FOOSBALL. In a world where arguments are resolved in games of foosball, a young, spiky-haired boy named Akira struggles to free his world from the Grand Dark Ballers, a society of evil foosball players who use their lethal foosball skills to rule with an iron fist. To defeat them, he must use the ancient art of Foosballdo, a playing style incorporating eight sacred foosball shots that attack the vital points of any opponent’s defense. Accompanying Akira on his quest is Reiko, a girl with a skirt that gets shorter in every episode, and Pinky, a large blob creature who happens to be dangerously perverted.
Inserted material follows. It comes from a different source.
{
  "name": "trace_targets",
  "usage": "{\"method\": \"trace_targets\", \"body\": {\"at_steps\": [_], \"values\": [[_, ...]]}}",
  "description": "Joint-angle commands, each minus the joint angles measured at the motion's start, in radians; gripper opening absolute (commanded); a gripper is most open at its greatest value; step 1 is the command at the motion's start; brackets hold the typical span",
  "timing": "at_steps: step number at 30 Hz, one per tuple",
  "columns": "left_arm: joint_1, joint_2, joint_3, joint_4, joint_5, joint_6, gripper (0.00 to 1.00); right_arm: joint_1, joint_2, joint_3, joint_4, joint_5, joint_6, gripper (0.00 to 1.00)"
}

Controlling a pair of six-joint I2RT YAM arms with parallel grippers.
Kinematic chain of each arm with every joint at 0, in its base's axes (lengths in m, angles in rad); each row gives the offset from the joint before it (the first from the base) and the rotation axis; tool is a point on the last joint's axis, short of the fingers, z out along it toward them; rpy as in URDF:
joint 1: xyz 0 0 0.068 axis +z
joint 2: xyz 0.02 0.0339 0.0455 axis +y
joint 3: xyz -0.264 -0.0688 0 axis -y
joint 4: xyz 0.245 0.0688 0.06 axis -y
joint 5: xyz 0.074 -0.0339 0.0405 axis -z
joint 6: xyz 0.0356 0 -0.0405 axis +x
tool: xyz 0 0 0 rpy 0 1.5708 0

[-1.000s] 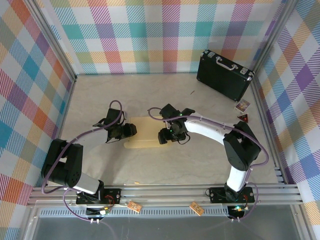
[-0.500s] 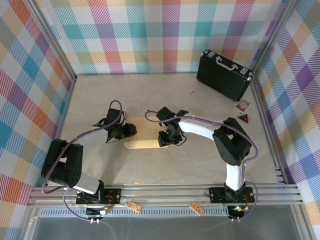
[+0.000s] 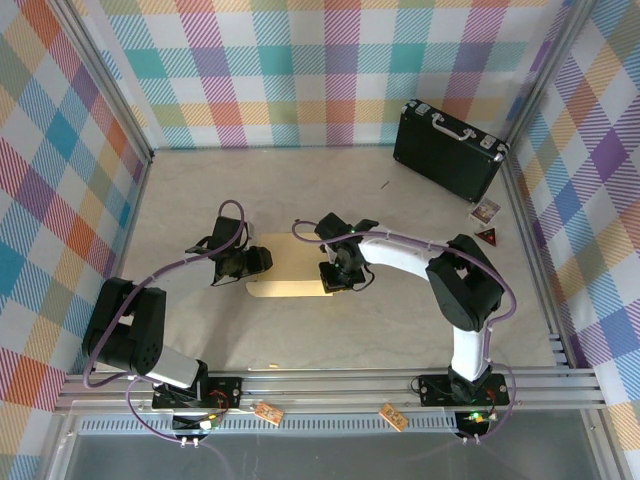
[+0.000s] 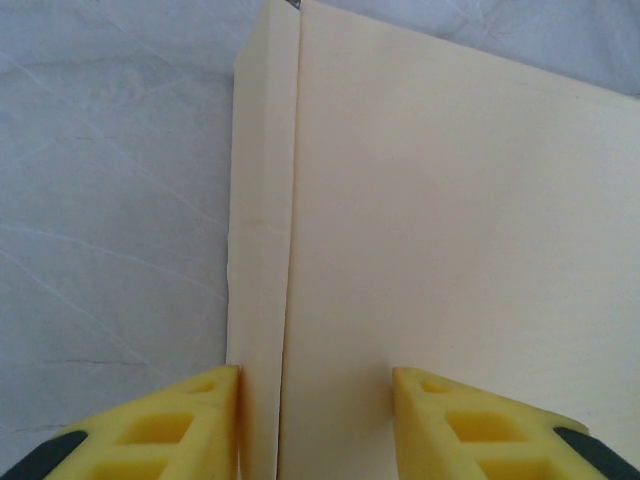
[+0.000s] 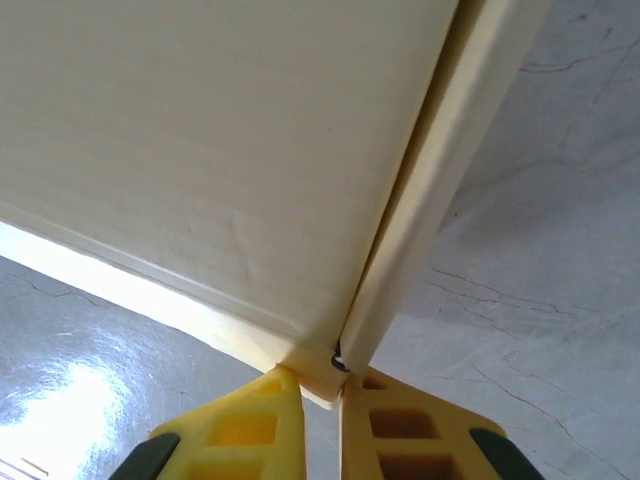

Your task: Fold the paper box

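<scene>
Most folding left imo: paper box (image 3: pixel 288 270) lies mostly flat on table (image 3: pixel 400 330), one side flap creased. Right gripper (image 5: pixel 322 397) clenched on box corner; left gripper (image 4: pixel 316 420) fingers spread astride flap crease, grasping nothing.

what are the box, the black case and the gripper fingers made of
Paper box: thin matte cardboard, cream-tan, going by its sharp creases and thin edges. Black case: probably hard plastic, faintly glossy, with a shiny metal-looking handle. Fingers of the right gripper: likely moulded yellow plastic, with hollow cells.
</scene>
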Motion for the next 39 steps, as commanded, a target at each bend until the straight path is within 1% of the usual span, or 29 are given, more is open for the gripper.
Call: {"method": "trace_targets", "body": {"at_steps": [1, 10, 13, 15, 16, 18, 22, 28, 30, 33, 35, 39], "values": [[-0.014, 0.003, -0.016, -0.090, 0.014, 0.006, 0.39, -0.009, -0.036, -0.012, 0.074, -0.078, 0.015, 0.13], [-0.014, 0.013, -0.009, -0.091, 0.023, 0.006, 0.39, -0.037, -0.050, 0.021, 0.075, -0.247, 0.043, 0.16], [-0.014, 0.021, -0.009, -0.090, 0.028, 0.007, 0.40, -0.040, -0.048, 0.018, 0.072, -0.235, 0.046, 0.16], [-0.014, 0.026, -0.009, -0.090, 0.030, 0.008, 0.39, -0.052, -0.045, 0.001, 0.119, -0.320, 0.068, 0.16], [-0.014, 0.026, -0.008, -0.090, 0.031, 0.008, 0.40, -0.054, -0.045, -0.001, 0.132, -0.335, 0.078, 0.16], [-0.014, 0.026, -0.009, -0.089, 0.032, 0.007, 0.39, -0.054, -0.042, 0.018, 0.106, -0.302, 0.074, 0.16], [-0.014, 0.020, -0.008, -0.093, 0.030, 0.007, 0.40, -0.059, -0.035, 0.023, 0.089, -0.289, 0.058, 0.15], [-0.013, 0.024, -0.007, -0.094, 0.031, 0.008, 0.40, -0.063, -0.020, -0.003, 0.146, -0.347, 0.077, 0.13], [-0.014, 0.024, -0.008, -0.093, 0.031, 0.009, 0.40, -0.069, -0.020, -0.016, 0.182, -0.393, 0.093, 0.12], [-0.014, 0.025, -0.007, -0.093, 0.033, 0.009, 0.40, -0.071, -0.024, -0.005, 0.170, -0.372, 0.095, 0.12], [-0.014, 0.025, -0.009, -0.093, 0.034, 0.010, 0.40, -0.078, -0.026, -0.013, 0.192, -0.405, 0.102, 0.13], [-0.014, 0.028, -0.009, -0.089, 0.035, 0.010, 0.40, -0.083, -0.032, -0.026, 0.210, -0.398, 0.115, 0.14]]}}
If Akira is to save the planet, he must defeat the Four Divinist Generals before he is allowed to take on Emperor Baller himself for the fate of the world.
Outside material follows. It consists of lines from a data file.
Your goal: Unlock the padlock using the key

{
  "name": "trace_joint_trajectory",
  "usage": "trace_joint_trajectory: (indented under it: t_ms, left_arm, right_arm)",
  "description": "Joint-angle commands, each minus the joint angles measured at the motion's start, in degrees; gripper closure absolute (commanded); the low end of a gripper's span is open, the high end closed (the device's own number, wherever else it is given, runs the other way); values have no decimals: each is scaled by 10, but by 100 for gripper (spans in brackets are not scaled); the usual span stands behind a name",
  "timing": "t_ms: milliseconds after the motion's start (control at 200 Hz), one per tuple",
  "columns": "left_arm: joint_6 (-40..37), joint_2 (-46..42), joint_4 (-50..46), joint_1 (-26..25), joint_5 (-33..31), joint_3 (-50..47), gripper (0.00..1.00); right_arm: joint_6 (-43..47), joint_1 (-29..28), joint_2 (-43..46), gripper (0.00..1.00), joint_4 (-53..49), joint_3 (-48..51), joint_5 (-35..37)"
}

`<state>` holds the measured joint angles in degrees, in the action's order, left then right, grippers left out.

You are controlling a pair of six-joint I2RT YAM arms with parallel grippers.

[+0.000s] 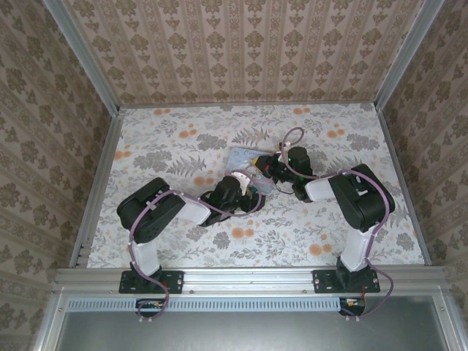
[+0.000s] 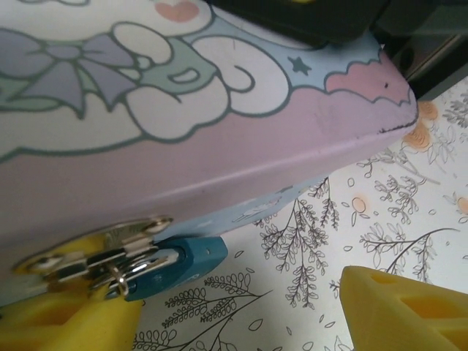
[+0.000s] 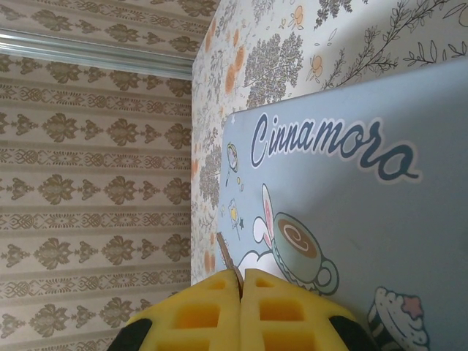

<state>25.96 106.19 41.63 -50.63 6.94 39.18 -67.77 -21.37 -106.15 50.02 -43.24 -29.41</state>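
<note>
A white surface (image 1: 168,139) printed with grey foliage and orange flowers is enclosed by brown damask-papered walls (image 1: 241,44). The two black arms reach in from the near edge and meet at its centre, over a pale-blue cartoon-printed tin (image 1: 240,156).

In the left wrist view the tin (image 2: 219,146) shows a pink band, white cloud shapes and a lilac bow. A silver metal hasp (image 2: 110,252) sits on its lower edge. The left gripper (image 2: 219,300) is spread wide and holds nothing. One of its yellow fingers (image 2: 51,322) lies against the hasp, and the other is well apart over the bare surface.

The small teal padlock (image 2: 183,263) hangs from the hasp, lying just beside the tin's edge and touching that nearer finger.

In the right wrist view the tin (image 3: 380,241) carries dark script lettering and a cup drawing. The right gripper (image 3: 241,281) hovers at its edge with its yellow pads pressed together. They pinch a thin dark metal key (image 3: 227,265), of which only a sliver pokes out, pointing toward the tin's edge.
</note>
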Motion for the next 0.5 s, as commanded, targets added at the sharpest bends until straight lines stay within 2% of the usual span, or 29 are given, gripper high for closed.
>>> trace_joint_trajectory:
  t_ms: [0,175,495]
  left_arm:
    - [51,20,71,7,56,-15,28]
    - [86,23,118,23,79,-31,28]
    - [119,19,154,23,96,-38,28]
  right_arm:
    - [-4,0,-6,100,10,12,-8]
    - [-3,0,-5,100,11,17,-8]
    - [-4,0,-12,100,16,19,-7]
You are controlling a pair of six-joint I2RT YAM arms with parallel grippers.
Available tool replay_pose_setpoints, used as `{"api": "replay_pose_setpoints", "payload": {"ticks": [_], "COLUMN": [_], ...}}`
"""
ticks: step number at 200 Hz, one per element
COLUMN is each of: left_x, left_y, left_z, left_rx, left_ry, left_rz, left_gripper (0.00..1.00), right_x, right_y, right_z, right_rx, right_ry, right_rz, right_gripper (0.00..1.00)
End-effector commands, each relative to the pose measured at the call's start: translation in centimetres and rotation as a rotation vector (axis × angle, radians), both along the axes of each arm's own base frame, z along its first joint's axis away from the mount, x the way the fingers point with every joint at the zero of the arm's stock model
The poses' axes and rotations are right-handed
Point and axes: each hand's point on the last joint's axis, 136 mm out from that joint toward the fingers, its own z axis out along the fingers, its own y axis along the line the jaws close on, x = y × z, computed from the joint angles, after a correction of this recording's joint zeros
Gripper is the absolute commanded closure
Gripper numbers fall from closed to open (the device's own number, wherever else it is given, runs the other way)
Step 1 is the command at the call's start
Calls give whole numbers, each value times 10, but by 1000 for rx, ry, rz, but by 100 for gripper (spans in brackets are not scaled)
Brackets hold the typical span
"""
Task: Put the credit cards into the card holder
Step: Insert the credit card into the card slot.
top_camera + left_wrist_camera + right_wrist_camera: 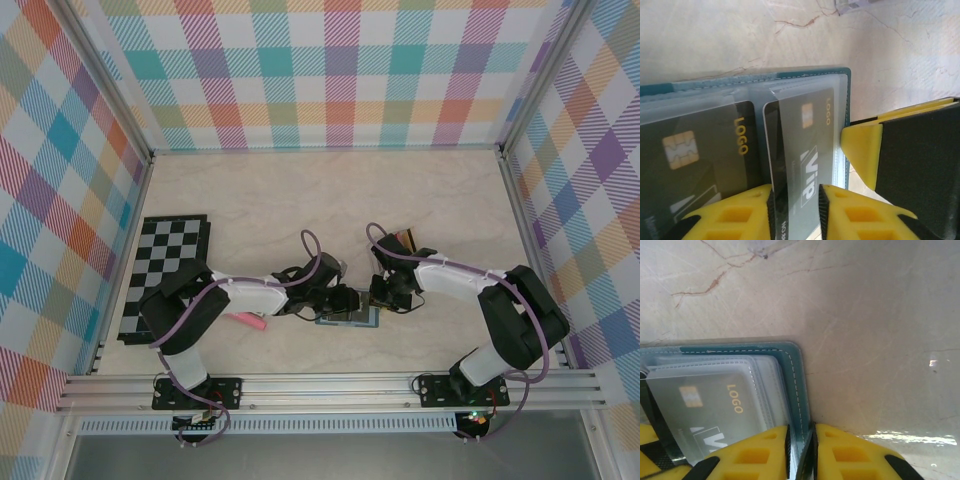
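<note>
The card holder (350, 319) lay open on the pale marbled table (450, 200), near its front edge, with both arms reaching in over it. In the left wrist view its teal stitched rim (790, 74) framed clear plastic sleeves. A black card (700, 150) with a gold chip and the word LOGO sat fully inside the sleeve on the holder's left side.

Beside it, a grey card (802, 150) marked VIP was partly slid into the next sleeve. Its outer end stuck out of the holder and was pinched between the yellow pads of the left gripper (795, 207), whose jaws were narrow and tight on the card.

At the holder's right edge the right gripper (801, 447) was clamped on the teal cover (792, 365) — one yellow pad on each side of the rim, jaws almost together. One of its fingers (862, 150) pressed against that same edge in the left wrist view.

Beyond the holder, just behind the right arm, lay a small stack of cards (404, 238) showing tan and red. Well to the holder's left lay a checkerboard (165, 275), and between the two — nearer the holder — a pink stick (248, 320).
</note>
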Motion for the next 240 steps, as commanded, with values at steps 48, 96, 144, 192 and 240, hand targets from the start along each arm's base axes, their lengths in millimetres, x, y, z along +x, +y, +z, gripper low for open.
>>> {"api": "replay_pose_setpoints", "payload": {"ticks": [48,96,144,192,240], "left_x": [-14,-9,1,18,20], "left_y": [18,47,52,91,91], "left_z": [-12,2,44,29,9], "left_rx": [188,274,195,235,241], "left_ry": [-9,-68,-145,-46,24], "left_rz": [-65,-18,15,135,136], "left_gripper": [57,48,40,35,34], "right_x": [-9,-8,2,3,-4], "right_y": [-20,-26,-12,-14,-13], "right_z": [-14,-14,6,14,0], "right_rx": [-106,-150,-73,-87,-77], "right_ry": [32,30,-29,-42,4], "right_rz": [-36,-10,21,22,29], "right_gripper": [80,82,75,66,65]}}
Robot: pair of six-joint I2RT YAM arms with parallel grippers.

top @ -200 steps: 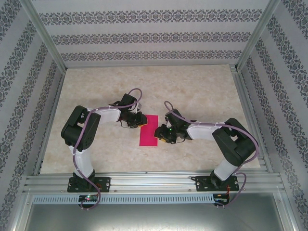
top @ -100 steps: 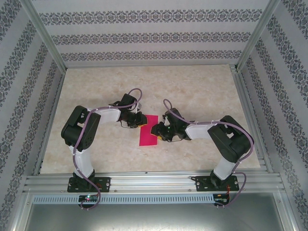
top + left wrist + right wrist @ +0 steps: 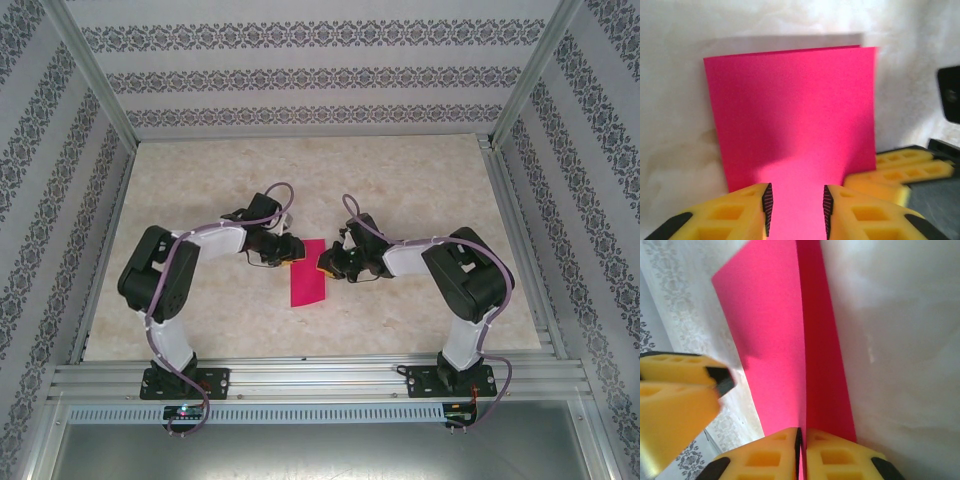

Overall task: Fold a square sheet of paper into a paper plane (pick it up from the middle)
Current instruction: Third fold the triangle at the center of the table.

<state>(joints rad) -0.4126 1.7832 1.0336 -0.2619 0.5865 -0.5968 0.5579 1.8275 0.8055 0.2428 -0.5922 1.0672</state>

SOLITARE. In a world where monsters are captured within playing cards, a young, spiky-haired boy named Byakko wants to find the Ace of Poles, the only playing card produced for the secret fifth suit of solitare. Sealed inside the Ace of Poles is the legendary Super Fantasma Phoenix-to control this monster is to control the world. Aiding him in his journey is a skilled solitare player named Fuuma, who hides her affection toward Byakko by routinely beating him half to death. However, the evil mage King Joker is also on the hunt for the Ace of Poles, and with an army of mind slaves at his command, it’s going to take a lot of exciting and gruesome monster solitare battles to get to the end. It all leads up to a final confrontation with King Joker, where the Ace of Poles-and Fuuma’s life-hangs in the balance.

(NOTE: This idea applies to the original Japanese version. Before bringing it to America, it would have to be heavily censored and revised in order to market it to children. All instances of death would be erased, scenes of violence would be cut and refered to as “noogie time”, and character dialogue would be rewritten to make it more suitable for young viewers. Therefore, we could expect the English version to hold approximately forty-nine card puns per episode.)

These are but a few of my brilliant ideas. I’m confident that, using this basic structure, even backgammon can become exciting and viable. If you’d like to learn more get-rich-quick ideas, please send me a check in an envelope made out of $50 bills.

Until then, I’m off to watch Super Battle Jacks XE.